Il y a cinq ans, Isabelle Grandmaître a quitté un emploi dans la banque pour créer avec son mari leur société de pliage de tôles. Un grand saut qui a changé sa vie.

Il y a décidément des parcours étonnants dans l’univers du métal. Celui d’Isabelle Grandmaître est de ceux-là. Rien ne prédestinait cette fringante quinquagénaire à enfiler un jour le bleu de travail et à se coller derrière une plieuse… Diplômée d’université, elle a passé près de 25 ans dans l’univers bancaire. À la Caisse d’Épargne Provence-Alpes-Corse elle a été tour à tour en charge du marketing, de la mise en place du téléconseil, du développement du marché « jeunes » et d’opérations dans le secteur immobilier. Ce parcours limpide et « rassurant » a pris fin il y a cinq ans. « J’étais arrivé au bout d’un chemin dans ce milieu. J’ai accompagné le virage de la banque vers le téléconseil et la fermeture d’agences, je n’y trouvais plus ma place », explique-t-elle. Nous sommes en 2020, en pleine crise du Covid. C’est le moment qu’elle a choisi, avec son mari Gaël, pour créer leur entreprise de pliage de tôle. Gaël Grandmaître, chaudronnier de formation, avait une expérience de plieur chez ArcelorMittal puis chez Bacacier avant de rejoindre le fabricant de cheminées haut de gamme Theus Industries à Cavaillon (84). « Nous nous sommes dit que c’était le moment ou jamais de sauter le pas ». L’entreprise Métallic, basée à Miramas (13) démarre donc avec un effectif minimaliste, Gaël et Isabelle. « J’ai été derrière la plieuse et la cisaille avec mon mari et j’ai livré les clients en camion. Certains jours, c’était plus dur que d’autres, surtout en hiver quand il faisait vraiment froid dans l’atelier, mais c’était nécessaire de passer par cette phase pour apprendre le métier et acquérir de la légitimité vis-à-vis de mes clients », se souvient-elle.

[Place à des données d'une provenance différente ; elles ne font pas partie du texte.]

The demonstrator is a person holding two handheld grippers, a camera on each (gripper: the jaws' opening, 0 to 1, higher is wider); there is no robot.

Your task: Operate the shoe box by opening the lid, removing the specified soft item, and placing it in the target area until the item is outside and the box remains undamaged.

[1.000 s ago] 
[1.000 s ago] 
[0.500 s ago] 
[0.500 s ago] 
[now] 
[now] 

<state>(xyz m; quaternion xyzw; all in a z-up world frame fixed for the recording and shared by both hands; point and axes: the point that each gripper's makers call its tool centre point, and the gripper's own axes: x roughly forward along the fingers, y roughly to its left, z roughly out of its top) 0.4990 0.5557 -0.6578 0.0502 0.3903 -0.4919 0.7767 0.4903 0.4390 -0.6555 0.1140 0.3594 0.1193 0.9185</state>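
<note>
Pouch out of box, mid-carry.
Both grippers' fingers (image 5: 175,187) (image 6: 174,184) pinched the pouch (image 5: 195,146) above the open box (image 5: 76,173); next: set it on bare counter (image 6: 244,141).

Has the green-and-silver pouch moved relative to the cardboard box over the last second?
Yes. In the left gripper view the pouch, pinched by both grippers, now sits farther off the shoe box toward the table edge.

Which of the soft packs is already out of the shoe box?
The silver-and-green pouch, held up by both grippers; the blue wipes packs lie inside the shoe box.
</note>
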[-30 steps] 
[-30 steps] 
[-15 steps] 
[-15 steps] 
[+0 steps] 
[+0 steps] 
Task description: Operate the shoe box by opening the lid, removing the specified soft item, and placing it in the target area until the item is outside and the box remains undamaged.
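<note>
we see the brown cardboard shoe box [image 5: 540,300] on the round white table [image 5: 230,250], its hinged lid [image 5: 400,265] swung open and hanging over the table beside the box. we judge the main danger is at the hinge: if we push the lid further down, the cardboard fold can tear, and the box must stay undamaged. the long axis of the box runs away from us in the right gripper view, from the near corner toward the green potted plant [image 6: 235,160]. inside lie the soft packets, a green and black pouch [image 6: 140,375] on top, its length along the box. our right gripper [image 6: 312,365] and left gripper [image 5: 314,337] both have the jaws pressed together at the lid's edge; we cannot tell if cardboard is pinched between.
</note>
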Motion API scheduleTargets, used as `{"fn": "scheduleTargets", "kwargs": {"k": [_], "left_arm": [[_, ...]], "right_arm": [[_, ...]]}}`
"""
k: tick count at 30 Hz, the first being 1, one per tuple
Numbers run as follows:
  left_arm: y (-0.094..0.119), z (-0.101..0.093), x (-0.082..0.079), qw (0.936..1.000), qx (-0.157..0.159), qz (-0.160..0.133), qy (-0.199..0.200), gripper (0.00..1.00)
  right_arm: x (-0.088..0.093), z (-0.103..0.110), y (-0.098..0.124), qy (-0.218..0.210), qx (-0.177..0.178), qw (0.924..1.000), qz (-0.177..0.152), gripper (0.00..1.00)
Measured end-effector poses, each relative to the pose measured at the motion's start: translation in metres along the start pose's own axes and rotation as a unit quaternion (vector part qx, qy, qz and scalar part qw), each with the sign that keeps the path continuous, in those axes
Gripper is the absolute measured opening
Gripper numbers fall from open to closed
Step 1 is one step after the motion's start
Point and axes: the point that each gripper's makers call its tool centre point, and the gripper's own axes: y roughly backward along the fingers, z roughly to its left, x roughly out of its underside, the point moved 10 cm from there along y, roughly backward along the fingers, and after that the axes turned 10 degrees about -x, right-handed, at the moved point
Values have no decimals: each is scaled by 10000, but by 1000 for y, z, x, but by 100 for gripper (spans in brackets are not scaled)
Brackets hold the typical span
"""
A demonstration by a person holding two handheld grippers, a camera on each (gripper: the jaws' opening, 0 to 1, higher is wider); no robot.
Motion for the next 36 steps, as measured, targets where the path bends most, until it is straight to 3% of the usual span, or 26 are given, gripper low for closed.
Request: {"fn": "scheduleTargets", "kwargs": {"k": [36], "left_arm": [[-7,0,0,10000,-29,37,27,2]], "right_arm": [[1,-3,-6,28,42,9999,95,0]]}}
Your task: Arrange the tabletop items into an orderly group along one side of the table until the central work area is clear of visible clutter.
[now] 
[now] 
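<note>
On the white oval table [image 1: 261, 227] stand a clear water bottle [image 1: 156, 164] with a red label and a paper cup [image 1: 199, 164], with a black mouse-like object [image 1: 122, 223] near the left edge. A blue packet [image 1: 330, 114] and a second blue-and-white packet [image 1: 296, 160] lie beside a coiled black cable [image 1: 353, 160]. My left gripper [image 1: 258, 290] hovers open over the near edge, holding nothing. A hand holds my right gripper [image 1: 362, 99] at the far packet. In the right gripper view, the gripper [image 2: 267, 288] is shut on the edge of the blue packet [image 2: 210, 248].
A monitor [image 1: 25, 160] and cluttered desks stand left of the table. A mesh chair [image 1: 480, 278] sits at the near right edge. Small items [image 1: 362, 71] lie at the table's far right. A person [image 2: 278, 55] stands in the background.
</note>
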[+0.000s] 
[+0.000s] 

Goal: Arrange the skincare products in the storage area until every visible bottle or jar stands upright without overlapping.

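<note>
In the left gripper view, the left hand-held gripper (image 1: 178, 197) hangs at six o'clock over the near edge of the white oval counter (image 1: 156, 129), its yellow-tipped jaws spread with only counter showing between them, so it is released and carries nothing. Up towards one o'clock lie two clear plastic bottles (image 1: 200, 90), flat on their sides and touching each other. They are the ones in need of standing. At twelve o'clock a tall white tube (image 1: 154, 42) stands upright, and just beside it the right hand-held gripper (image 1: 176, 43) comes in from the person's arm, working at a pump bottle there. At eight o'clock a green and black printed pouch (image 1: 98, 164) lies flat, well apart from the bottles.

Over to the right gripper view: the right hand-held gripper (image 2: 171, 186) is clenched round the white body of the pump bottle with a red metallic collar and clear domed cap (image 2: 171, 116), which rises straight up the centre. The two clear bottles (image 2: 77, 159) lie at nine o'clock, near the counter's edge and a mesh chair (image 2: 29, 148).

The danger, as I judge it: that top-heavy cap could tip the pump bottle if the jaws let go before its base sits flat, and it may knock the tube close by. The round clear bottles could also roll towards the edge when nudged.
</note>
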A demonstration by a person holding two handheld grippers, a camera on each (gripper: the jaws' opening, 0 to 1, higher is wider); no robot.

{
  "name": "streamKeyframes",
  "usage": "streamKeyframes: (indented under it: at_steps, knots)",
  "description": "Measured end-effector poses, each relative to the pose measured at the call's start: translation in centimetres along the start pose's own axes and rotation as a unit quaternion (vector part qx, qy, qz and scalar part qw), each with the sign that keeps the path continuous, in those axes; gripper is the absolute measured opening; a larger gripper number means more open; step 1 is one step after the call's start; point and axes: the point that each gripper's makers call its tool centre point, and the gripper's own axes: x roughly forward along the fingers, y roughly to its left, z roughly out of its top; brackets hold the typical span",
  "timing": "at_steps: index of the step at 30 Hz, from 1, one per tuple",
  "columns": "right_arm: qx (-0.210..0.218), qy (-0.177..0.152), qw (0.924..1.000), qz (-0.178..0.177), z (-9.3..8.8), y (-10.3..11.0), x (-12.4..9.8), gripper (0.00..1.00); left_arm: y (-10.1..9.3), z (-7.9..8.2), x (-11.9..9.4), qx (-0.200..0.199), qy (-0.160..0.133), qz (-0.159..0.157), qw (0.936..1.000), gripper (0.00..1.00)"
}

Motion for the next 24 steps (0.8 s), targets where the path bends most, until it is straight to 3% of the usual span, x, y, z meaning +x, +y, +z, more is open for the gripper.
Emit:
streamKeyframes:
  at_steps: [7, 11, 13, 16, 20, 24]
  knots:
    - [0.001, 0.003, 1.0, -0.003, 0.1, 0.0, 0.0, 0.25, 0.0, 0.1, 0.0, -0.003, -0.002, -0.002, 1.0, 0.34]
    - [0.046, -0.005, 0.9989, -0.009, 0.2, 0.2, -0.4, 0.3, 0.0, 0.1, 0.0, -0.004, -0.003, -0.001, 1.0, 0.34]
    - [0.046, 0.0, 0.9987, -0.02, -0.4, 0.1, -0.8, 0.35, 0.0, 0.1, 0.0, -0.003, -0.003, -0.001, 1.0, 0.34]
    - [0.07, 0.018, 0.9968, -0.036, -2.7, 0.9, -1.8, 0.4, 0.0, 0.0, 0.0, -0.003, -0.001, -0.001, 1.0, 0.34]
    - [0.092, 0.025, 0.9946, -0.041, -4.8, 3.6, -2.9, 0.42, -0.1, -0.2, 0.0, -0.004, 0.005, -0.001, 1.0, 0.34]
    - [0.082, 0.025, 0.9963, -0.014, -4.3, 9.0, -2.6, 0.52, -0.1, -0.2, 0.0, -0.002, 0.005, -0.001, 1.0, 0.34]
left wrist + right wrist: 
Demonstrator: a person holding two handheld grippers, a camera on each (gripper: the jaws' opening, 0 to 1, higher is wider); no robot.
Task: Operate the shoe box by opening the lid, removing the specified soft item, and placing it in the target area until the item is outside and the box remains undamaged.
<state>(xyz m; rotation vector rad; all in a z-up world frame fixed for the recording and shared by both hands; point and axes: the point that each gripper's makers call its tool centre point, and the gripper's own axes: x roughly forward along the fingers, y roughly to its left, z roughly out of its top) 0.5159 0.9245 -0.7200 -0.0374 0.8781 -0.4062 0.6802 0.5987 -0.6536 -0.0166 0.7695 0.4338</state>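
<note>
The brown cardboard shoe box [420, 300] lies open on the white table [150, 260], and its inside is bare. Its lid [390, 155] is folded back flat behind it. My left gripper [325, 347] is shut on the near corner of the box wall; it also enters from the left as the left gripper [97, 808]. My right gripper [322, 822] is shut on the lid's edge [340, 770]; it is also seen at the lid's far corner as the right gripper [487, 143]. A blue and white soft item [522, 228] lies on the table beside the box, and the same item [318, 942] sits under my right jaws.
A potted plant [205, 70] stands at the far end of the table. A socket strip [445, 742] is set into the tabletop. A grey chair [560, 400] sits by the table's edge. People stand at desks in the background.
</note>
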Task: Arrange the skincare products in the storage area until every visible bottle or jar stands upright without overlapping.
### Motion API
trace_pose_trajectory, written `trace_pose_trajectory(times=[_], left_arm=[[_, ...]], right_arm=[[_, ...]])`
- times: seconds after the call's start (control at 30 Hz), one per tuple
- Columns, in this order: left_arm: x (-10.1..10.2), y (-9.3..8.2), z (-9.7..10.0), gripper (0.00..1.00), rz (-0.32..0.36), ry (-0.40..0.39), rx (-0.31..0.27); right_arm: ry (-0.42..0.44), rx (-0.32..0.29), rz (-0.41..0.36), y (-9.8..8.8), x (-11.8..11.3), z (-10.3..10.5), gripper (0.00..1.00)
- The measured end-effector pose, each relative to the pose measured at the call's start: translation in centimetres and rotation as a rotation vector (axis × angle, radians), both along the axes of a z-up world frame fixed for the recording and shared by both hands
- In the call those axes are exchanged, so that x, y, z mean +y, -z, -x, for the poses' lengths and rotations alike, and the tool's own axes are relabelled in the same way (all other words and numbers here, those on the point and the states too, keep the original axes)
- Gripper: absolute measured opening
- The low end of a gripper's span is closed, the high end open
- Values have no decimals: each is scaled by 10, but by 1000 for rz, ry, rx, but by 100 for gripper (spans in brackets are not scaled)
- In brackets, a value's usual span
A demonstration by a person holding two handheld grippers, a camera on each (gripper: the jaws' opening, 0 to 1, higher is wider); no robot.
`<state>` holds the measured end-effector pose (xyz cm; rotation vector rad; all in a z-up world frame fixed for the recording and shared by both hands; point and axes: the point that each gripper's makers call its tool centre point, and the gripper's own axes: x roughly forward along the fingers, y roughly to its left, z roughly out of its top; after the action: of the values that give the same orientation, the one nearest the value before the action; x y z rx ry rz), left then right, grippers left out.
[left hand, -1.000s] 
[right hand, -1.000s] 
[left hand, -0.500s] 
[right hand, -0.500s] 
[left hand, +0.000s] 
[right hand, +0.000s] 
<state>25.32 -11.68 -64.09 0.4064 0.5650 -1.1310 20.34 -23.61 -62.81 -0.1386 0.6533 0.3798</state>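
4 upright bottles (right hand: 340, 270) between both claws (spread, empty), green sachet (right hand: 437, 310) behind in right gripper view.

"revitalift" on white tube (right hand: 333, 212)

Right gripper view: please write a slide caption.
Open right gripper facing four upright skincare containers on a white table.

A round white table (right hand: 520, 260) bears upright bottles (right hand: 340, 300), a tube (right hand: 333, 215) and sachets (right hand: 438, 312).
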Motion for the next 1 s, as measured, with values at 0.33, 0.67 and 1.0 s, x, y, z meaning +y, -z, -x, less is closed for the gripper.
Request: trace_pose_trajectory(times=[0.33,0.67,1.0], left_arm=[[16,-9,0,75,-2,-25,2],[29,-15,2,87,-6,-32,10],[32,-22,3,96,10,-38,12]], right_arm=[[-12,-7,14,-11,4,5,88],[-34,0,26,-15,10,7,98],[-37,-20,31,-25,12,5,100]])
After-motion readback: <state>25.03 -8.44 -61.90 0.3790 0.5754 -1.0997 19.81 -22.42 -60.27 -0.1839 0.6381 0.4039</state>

Ce n’est pas simple tous les jours

Aujourd’hui Métallic qui fait de la sous-traitance en pliage, découpe et soudure pour les entreprises de la région, dont un certain nombre de métalleries, compte cinq salariés. Isabelle a rendu son bleu pour endosser le rôle de gérante. Elle se concentre sur l’administration des ventes et les achats. Elle ne regrette pas le choix de cette nouvelle vie, même si tout n’est pas rose, forcément… « La réalité est contrastée. Être son propre patron fait découvrir une liberté inespérée même si ce n’est pas toujours simple d’être une femme dans ce milieu industriel. J’ai gagné en confiance en moi. Dans la banque on m’avait placé dans un rôle et une fonction dont je n’imaginais pas pouvoir sortir un jour. Mes capacités physiques et psychologiques sont considérablement augmentées par rapport à ce que j’imaginais être il y a quelques années ». Le couple s’est réparti les rôles de chacun selon un schéma classique : lui à la production et elle à l’administration. Ensemble ils ont un fils de 17 ans qui est régulièrement à l’atelier pour gagner son argent de poche. « Il a compris que l’on pouvait quitter un emploi stable et sûr pour une fonction avec une prise de risque. Il sait désormais que certains choix peuvent changer radicalement le cours d’une vie mais que rien n’est impossible », conclut la dirigeante.